リュックを背負って魔女箒に跨る。最初は準備なんてほぼ無くてその身一つで転移していたが、用意も増えたものだ。
「今回の転移先は前々回転移した人里の近くになるように調整しておきましたー」
「あー、あの大きなお城がある辺りね。またあの門番にあったらどう説明しようかな…」
「まーねこちゃんなら上手いこと信用してもらえますよー」
私に対するその謎の信頼はなんなんだ。
言葉が使えるようになって会話ができたとしてもそう簡単な事では無いと思うのだが。
「ちなみにこれで転移先で即死したり遭難したりせず、生活できるようになったら転移は完成になるの?」
そもそもの話、既に宇宙に放り出されたり空から落ちたりはしなくなっている。
ここ2回は餓死するだろうなって感じになって失敗と言えば失敗であったが、それを乗り越えて生活できるようになれば転移は完成となるのだろうか。

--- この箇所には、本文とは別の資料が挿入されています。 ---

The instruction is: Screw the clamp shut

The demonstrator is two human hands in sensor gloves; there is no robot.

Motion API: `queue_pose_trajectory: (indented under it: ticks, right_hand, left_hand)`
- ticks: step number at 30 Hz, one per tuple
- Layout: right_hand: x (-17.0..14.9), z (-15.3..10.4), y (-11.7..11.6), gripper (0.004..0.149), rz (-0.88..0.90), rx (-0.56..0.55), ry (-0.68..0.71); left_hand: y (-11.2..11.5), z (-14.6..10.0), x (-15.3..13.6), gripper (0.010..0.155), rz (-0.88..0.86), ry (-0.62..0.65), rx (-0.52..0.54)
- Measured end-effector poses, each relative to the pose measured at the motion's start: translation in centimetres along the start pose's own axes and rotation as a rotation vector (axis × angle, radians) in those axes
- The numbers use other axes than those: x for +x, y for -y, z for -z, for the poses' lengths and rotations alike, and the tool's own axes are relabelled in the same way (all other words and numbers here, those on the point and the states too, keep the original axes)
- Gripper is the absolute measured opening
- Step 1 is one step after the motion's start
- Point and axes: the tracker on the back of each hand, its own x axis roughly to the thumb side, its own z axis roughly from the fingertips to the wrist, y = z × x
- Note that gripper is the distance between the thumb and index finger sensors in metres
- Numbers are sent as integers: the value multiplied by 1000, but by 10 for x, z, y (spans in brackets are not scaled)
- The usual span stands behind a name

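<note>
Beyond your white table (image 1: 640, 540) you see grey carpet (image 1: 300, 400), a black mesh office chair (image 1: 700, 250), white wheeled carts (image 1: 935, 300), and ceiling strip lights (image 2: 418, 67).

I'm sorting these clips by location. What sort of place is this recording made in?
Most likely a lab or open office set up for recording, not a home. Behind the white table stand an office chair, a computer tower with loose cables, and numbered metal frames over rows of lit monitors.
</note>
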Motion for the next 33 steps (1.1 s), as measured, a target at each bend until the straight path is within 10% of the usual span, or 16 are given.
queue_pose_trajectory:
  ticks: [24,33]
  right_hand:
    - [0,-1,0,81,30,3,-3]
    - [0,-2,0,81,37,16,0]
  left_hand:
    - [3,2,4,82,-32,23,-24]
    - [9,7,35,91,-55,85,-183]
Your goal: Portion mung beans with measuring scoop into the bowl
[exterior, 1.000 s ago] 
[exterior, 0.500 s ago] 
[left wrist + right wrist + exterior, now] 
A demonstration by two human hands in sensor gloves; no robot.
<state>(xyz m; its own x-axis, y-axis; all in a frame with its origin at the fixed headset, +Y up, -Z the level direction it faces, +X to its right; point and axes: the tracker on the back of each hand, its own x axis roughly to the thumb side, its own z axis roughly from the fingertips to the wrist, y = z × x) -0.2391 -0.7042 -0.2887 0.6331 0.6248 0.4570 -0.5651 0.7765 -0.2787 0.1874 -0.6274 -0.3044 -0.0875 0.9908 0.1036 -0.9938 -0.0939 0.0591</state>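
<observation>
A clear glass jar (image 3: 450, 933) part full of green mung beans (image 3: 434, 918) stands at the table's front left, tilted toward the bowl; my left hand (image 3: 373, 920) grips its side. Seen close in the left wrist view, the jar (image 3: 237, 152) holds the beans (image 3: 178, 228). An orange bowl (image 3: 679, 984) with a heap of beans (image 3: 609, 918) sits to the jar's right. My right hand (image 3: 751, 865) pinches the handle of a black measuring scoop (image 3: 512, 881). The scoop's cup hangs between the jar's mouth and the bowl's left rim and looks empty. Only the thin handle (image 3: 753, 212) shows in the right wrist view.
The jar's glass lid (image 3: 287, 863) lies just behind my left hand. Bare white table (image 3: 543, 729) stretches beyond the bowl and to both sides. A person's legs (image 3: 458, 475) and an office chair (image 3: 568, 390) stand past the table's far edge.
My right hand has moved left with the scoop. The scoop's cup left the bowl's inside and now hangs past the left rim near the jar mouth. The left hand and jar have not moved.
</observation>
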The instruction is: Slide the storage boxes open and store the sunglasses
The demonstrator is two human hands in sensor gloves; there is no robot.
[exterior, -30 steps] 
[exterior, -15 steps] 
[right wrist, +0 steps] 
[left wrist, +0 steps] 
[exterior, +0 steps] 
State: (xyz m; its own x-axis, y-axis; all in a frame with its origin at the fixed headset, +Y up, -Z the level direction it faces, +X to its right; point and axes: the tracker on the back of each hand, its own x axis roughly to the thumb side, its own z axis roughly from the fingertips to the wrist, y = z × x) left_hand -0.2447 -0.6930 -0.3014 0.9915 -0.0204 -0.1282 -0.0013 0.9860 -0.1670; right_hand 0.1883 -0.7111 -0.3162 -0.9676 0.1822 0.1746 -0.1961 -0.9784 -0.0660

「うーん、そこまでいけたら成功でいいと思いますが、まだ今回の世界この場所でだけしか成功しないってなるのでもっと他の世界でも成功するようになったら完成ですかねー」
「転移先の位置さえ調整が安定したらすぐかもね?」
「それがなかなか安定しないからここまで苦労してるんですよー」
確かに、今回の世界に初挑戦する時も調整にかなり苦労していたはずだ。
転移先の世界を変えたら、また宇宙に放り出されるようになる可能性は高そうだ。
そんなこんなで少し話したところで、転移を開始する事になった。
「それじゃー、行ってらっしゃーい」
いつもの掛け声と共に、私の視界は光に包まれる。